# Bad idea to connect both sub pre-out and front speaker out to subwoofer?



## danniman2002 (Sep 16, 2010)

Until now i have been using only 2 speakers and a sub, that was set up using the subwoofer crossover (reviever -> sub -> frontspeakers), but i just got some new speakers that i want to use in a surround, so that i can get the full experience when watching movies with 5.1 tracks.
I thought it would be a good idea to let the receiver handle the crossover, so i rewired the system.
Now the system is connected as shown below:

_Reciever — (RCA) —> Subwoofer
[*]Receiver — (Speaker cable) —> Speakers_
When i listened to music with the old 2.1 setup it sounded MUCH better since the subwoofer also blended in, but i was missing the surround channels in movies and games.

*My 4.1 hardware setup:*
Receiver: Marantz SR4500
Speakers: Scandyna Minipod (SB)/The Drop (Front)
Sub: SVS PC12-Plus (old version/525 W RMS BASH amp)
Sources: Computer (toslink), PS3 (Toslink), Airport Express (minijack-RCA stereo)


















*Source output settings:
*Computer audio card: Set to output DD5.1/Dolby Pro Logic/Dolby Digital Live
PS3: Set to output DD5.1

*The problems:
*The sub is only activated when the receiver is fed with a DD/DTS 5.1 signal.
If the receiver is fed with 2.0 track, then the sub will not be activated

*What i would like:*

To listen to music in stereo/multichannel stereo and also have the subwoofer playing (by using the crossover in the sub)
To be able to listen to a DD/DTS 5.1 track from the computer/PS3 without missing out on the 0.1 channel
Maybe be able to use the 7.1 inputs in the receiver for PCM HD audio in the future if i should upgrade my soundcard at some point (Not a requirement, but could be nice to have)

*My solution/theory/question*
My theory is that to get the best from both worlds (stereo and surround) is to let the frontspeakers go through the sub LPF/HPF to blend in the sub in stereo AND connect the sub pre-out on the receiver to RCA input on sub to also be able to get the LFE channel in DTS/DD5.1 and then set the receiver to “Large Fronts, Small Surround and Subwoofer enabled” in the setup menu.

Is it safe to connect it this way?
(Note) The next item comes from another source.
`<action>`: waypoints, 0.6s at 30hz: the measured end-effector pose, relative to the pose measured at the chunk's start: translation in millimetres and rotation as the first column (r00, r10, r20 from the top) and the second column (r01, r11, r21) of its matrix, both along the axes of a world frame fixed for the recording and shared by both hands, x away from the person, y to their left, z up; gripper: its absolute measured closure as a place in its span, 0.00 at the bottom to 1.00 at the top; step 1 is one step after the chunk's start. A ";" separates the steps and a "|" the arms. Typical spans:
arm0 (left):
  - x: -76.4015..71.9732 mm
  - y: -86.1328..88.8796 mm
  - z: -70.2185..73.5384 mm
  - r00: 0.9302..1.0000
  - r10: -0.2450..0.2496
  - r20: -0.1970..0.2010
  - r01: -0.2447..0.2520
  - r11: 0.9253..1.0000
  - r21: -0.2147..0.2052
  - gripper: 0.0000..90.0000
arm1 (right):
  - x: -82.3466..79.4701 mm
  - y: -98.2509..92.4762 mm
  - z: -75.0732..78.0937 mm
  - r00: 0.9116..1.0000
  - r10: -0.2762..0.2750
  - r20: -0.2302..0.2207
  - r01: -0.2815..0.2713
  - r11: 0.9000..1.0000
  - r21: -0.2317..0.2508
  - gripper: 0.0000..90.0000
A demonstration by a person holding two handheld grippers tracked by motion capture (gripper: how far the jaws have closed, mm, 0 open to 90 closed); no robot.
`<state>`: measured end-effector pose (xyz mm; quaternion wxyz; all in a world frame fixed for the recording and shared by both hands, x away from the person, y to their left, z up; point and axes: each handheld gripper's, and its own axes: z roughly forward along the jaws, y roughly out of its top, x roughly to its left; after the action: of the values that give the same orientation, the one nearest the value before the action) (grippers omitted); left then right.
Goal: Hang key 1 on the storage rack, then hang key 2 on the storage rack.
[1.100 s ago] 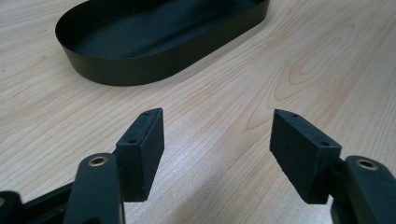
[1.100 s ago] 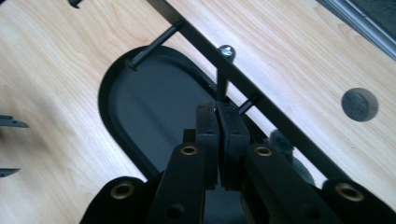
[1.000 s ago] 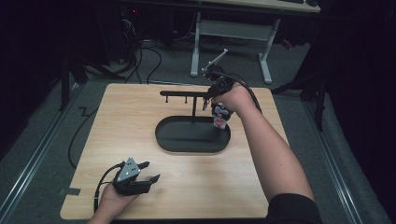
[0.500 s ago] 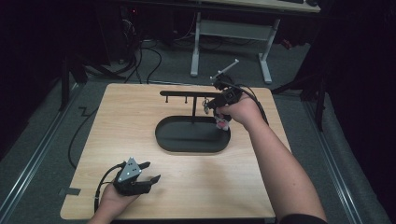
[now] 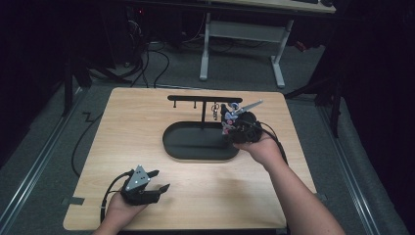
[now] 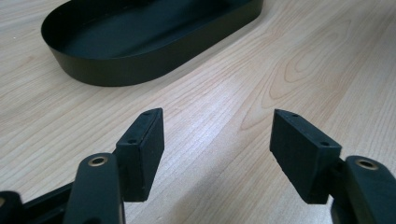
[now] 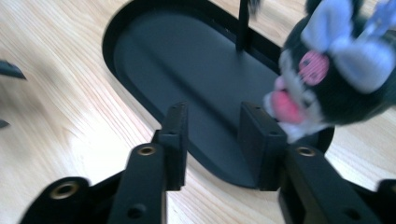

Is there a reason why i shouldn’t? I really don’t wan’t to break anything by connecting it wrong


----------



## ajinfla (May 10, 2009)

danniman2002 said:


> Until now i have been using only 2 speakers and a sub, that was set up using the subwoofer crossover (reviever -> sub -> frontspeakers)


So you were using the high level speaker input (banana) terminals on the subwoofer, then speaker wires out from sub to LR speakers?
Does the SVS sub speaker level output have a passive high pass filter?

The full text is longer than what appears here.